[Scummvm-devel] How file handling works

Max Horn max at quendi.de
Mon Oct 13 14:25:16 CEST 2008


(Somebody might want to extend & correct this and put it into the Wiki)

Hi all,

today I was quite surprised to read this statement: "The file handling  
in ScummVM has evolved to the point where I no longer
understand it." I was surprised because I feel that it now is a lot  
simpler than it used to be. But maybe things are not self-explanatory  
enough for everybody else to share that view. Hence I'll try to  
briefly sketch how things work.

Super brief quick reference
===========================
* Use File::open to open files (for reading) as before.
* However, do *not* use (absolute) paths with File::open() !
* an FSNode is kind of a "portable path". If you need to process a  
path (e.g. coming from the config file), first create an FSNode from  
it, then use that for whatever you need to (e.g. pass the FSNode to  
File::open)


How to open a file
==================
Here is just a quick guide on the various ways to open a file, without  
explaining much background.

* Most of you can simply keep using class Common::File as before. The  
main changes in it:
  - you must not pass absolute paths to File::open() ! If you must  
open a file using a path, the correct way is to first create an FSNode  
from the path, then pass that to File::open.
  - you can pass relative paths in a limited fashion; you must use the  
"/" character as separator. I am too lazy to provide details on this  
right now; but check out the doxygen docs of class FSDirectory.
  - there is a new File::open methods: You can pass an "Archive"  
subclass (e.g. a ZIPArchive) to it, and it will search for that file  
in the Archive)
  - in particular, the new file SearchManager (short: SearchMan) is  
such an Archiv subclass, and can wrap arbitrary paths, ZIP archives,  
etc. . By providing Archive subclasses, you can extend this arbitrarily.

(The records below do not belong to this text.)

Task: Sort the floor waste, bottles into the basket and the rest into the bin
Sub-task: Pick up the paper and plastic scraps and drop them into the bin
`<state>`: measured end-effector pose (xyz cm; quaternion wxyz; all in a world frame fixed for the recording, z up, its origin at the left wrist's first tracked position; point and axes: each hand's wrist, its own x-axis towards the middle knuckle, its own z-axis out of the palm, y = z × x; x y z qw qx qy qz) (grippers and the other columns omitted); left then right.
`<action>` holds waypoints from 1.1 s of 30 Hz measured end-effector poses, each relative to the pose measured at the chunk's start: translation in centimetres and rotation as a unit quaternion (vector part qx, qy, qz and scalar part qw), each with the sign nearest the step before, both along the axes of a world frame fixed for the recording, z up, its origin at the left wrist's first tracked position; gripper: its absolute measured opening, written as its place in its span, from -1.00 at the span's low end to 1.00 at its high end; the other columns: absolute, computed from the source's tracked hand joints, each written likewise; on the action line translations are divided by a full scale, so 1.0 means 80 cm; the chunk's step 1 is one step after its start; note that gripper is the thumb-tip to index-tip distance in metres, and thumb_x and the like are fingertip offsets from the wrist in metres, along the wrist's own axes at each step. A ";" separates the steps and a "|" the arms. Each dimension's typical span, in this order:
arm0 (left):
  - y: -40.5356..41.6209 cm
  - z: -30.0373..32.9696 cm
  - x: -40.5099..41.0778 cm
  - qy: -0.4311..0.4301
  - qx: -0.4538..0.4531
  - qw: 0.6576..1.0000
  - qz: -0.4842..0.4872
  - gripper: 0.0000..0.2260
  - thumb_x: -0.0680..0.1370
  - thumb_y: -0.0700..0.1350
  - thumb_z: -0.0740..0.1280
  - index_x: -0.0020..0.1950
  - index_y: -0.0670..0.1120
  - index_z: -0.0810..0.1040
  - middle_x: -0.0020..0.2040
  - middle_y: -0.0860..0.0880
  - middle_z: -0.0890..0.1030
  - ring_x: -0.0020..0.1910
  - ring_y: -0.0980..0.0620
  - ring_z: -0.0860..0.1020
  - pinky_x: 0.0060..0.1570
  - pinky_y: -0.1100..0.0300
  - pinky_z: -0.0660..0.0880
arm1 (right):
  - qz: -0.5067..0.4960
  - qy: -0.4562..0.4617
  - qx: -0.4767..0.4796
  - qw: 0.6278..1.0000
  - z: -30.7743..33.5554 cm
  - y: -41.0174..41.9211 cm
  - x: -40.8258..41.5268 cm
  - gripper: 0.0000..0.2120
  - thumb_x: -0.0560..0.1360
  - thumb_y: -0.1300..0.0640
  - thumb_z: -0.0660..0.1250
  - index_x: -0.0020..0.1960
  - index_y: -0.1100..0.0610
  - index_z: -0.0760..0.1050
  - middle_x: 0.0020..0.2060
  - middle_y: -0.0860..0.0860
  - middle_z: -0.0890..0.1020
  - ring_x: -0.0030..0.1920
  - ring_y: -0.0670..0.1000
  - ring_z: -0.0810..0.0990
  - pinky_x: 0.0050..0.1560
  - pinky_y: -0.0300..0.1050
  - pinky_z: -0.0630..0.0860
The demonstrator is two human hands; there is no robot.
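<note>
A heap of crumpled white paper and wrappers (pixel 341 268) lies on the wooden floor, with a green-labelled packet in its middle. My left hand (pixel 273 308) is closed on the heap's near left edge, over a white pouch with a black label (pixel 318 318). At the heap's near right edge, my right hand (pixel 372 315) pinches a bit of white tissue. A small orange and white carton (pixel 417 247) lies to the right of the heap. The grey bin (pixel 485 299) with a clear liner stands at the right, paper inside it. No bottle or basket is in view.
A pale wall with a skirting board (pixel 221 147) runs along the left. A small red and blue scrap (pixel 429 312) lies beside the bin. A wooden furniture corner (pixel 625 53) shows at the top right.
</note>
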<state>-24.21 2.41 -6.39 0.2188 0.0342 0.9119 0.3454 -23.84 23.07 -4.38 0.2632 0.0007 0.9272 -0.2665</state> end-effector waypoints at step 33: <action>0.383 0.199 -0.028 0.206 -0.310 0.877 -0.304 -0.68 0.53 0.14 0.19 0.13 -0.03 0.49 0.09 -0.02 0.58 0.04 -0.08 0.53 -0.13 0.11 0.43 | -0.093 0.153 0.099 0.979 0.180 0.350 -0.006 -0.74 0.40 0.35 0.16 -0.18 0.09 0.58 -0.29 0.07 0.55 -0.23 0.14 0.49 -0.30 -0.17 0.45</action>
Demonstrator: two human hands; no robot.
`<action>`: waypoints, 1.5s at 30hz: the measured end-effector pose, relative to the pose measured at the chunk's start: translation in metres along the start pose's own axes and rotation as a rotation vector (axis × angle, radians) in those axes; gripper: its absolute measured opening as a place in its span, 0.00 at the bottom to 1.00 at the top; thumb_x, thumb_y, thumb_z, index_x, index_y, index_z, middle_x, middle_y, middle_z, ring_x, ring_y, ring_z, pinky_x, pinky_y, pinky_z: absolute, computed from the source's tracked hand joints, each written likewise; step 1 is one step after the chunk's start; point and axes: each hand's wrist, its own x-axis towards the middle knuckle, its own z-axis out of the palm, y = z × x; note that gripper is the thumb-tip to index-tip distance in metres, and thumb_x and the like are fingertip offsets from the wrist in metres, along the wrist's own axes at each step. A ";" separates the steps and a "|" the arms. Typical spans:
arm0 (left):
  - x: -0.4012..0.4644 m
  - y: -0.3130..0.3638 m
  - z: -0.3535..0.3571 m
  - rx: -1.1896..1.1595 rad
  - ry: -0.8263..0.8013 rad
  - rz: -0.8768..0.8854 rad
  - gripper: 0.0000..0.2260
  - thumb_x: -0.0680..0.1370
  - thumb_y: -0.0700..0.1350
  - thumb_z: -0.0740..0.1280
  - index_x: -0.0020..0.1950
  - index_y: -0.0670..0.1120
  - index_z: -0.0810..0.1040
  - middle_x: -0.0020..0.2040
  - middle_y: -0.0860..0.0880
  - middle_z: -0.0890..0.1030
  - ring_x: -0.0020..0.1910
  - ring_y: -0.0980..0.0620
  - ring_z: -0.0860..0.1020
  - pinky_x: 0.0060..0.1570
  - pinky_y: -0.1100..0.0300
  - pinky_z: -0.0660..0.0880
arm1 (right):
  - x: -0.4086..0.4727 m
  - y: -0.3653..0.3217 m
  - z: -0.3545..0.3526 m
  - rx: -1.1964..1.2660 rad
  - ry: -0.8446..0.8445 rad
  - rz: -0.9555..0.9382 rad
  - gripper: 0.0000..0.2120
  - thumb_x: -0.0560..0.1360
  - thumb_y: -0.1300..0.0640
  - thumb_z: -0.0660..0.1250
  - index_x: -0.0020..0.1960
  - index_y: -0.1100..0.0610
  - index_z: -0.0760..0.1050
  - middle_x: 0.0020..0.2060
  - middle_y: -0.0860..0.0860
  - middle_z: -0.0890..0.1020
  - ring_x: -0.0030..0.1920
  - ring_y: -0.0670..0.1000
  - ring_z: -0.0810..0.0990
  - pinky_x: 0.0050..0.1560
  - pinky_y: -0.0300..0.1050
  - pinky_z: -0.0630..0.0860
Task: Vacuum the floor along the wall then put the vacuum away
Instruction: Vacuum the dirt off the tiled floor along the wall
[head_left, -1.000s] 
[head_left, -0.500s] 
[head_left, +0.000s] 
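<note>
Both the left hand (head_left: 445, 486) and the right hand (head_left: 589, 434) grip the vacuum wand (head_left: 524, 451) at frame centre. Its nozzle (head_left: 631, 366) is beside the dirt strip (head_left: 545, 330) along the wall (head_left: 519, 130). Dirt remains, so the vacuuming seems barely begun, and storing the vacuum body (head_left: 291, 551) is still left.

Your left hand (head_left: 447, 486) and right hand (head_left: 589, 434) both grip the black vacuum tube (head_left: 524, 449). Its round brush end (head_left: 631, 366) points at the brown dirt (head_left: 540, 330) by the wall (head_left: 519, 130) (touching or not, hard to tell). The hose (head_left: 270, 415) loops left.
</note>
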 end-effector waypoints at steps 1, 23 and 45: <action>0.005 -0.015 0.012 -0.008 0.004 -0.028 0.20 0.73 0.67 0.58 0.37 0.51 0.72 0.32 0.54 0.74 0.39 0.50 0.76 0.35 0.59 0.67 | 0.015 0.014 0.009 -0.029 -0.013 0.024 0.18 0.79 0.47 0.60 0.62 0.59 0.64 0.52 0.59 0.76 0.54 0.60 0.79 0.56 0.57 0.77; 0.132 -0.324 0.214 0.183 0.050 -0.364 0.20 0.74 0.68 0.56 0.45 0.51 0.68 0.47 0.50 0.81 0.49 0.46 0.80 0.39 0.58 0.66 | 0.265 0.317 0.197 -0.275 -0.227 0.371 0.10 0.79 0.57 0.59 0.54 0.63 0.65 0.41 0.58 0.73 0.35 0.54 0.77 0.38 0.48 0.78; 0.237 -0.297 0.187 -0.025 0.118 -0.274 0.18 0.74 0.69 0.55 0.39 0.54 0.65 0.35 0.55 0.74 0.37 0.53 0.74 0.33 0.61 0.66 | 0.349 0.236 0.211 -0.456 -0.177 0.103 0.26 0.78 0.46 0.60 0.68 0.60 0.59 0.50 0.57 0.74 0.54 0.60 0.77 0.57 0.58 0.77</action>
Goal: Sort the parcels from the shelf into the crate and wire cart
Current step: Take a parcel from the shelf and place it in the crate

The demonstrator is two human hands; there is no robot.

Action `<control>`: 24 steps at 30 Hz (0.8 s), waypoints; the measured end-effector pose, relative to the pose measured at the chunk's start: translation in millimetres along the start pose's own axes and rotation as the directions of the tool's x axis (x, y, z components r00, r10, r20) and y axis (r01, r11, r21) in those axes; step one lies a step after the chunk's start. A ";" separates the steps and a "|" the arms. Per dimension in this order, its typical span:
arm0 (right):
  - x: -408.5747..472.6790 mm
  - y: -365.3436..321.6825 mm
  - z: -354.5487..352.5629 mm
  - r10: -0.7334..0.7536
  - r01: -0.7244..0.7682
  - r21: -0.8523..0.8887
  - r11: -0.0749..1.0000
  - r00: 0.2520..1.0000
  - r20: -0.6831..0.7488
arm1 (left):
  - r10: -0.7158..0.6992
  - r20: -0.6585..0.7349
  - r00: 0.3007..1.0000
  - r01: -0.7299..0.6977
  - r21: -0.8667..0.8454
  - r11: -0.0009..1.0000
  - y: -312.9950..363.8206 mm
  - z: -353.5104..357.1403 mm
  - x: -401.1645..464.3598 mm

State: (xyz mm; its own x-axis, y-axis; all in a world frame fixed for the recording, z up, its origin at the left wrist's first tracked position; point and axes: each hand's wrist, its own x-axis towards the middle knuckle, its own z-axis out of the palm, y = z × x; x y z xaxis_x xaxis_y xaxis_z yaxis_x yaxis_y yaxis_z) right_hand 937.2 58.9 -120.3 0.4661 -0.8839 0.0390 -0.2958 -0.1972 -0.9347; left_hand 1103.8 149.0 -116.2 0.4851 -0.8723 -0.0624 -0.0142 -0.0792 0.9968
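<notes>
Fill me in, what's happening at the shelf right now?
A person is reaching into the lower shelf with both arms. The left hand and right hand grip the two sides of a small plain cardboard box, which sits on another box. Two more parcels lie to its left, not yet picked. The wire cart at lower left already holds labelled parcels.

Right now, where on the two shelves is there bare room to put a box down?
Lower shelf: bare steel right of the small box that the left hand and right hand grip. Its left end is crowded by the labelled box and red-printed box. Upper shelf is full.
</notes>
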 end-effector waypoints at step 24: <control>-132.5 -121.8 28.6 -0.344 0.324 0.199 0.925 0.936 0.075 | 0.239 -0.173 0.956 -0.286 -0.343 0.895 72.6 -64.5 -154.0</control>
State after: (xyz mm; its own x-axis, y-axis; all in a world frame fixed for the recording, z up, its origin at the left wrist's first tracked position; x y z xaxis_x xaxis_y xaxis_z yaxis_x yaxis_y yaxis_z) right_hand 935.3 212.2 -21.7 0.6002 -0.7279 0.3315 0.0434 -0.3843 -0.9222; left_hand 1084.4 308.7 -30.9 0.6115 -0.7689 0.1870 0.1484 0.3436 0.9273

* If you have an FSNode and want to read from the corresponding file,  
you can use File::open(FSNode). Internally, this calls  
FSNode::openForReading(). Alternatively, you can use this method  
directly (but then you also must delete the ReadStream returned by it  
later on). This can be useful if you need to keep a pointer to the  
file stream anyway. E.g. assume you used to do this:
   Common::File *f = new Common::File;
   if (f && f->open(node))
     return f;
   else {
     delete f;
     return 0;
   }
you can now do this instead:
   return node.openForReading();


* You can also invoke the SearchManager directly to open a file with a  
specific name, but looking for it in various places (the game path,  
extrapath, DATADIR, current dir, etc.): SearchMan::openFile(filename).  
This is almost exactly what File::open(String) does, only that the  
later also tries to open the filename with a dot appened. I.e. if you do
   file.open("foo")
then if it can't find "foo", it also tries to open "foo." (this is to  
workaround problems on some systems, where an old DOS file without an  
extension incorrectly may get a dot appended when copying it).
If you don't need this extra lookup, and if you may want to use the  
Stream directly, instead of wrapping it in a Common::File instance,  
you can use the SearchMan directly. To continue my example from above,  
instead of
   Common::File *f = new Common::File;
   if (f && f->open(filename))
     return f;
   else {
     delete f;
     return 0;
   }
you could now do this instead (with almost identical meaning, except  
for the "trailing dot" hack):
   return SearchMan.openFile(filename);




The parts of the system
=======================

FSNode (from common/fs.h)
------
Represents one specific file or directory in the filesystem (which may  
or may not exist). Think of it as a generalization of a path. Example:  
A FSNode could refer to "/home/you/foo.txt" (for the Windows folks, "C: 
\Documents/foo.txt"). This might be a file or a directory, or it might  
not exist at all. The FSNode provides methods for checking this, though.

Ways to create FSNodes:
* from a simple filename (assumes that the file resides in the current  
directory)
* from another FSNode:
  - by making a copy of an existing FSNode
  - by asking a node for the node of its parent dir
  - by asking a directory FSNode for a child node

Finally, you can creat FSNodes from "paths". Caveat: You may not  
assume anything about the path format, like what the separator char  
is; in fact, there may not even exist the *concept* of a path  
separator on the target system. Hence, the only valid way to do that  
is to feed a "path" created by another FSNode to this FSNode. I.e. you  
can "serialize" an FSNode to a path, via the FSNode::getPath() method,  
then write that to a config file. Later, you read it back in, and  
create a new FSNode from it. That works fine, as long as you stay on  
the same OS / platform.

Warning: a "path" as returned by FSNode::getPath should *not* be  
passed to File::open(). If you want to open a file at a specific path,  
first create an FSNode from it, then use that to open the file.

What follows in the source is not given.